Instructions to follow: Please set out each line below exactly as it stands, without the images.
━━━━━━━━━━━━━━━━━━━━
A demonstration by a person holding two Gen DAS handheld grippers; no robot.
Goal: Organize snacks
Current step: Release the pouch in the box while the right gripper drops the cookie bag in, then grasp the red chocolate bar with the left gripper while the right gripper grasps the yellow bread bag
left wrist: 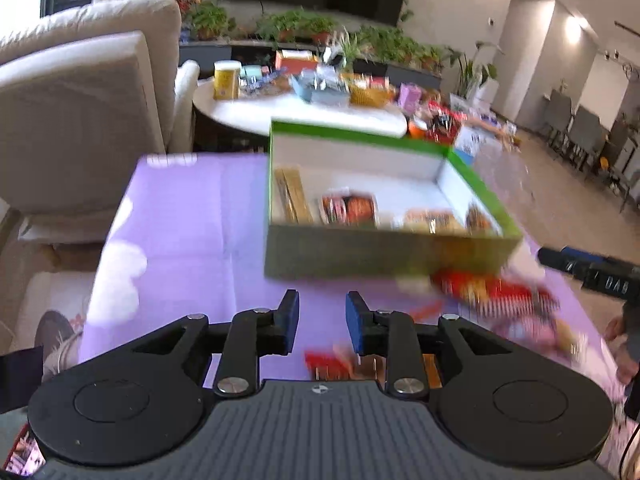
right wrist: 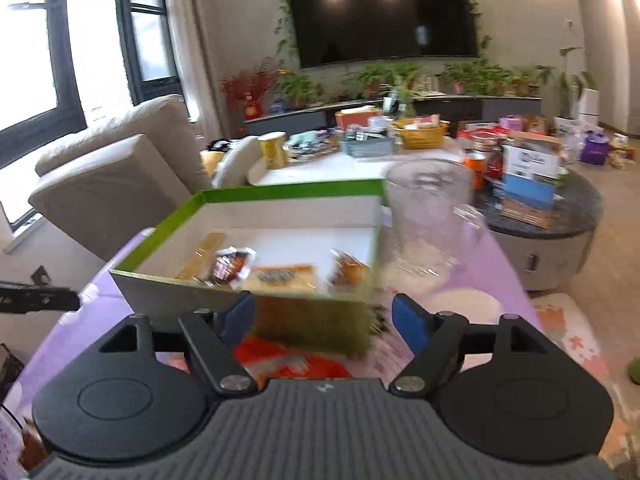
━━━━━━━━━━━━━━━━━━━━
Exercise answer:
A demonstration by a person holding two Gen DAS handheld grippers; no robot.
Goal: Organize snacks
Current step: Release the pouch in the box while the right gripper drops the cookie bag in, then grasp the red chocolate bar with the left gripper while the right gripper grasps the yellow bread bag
left wrist: 
right wrist: 

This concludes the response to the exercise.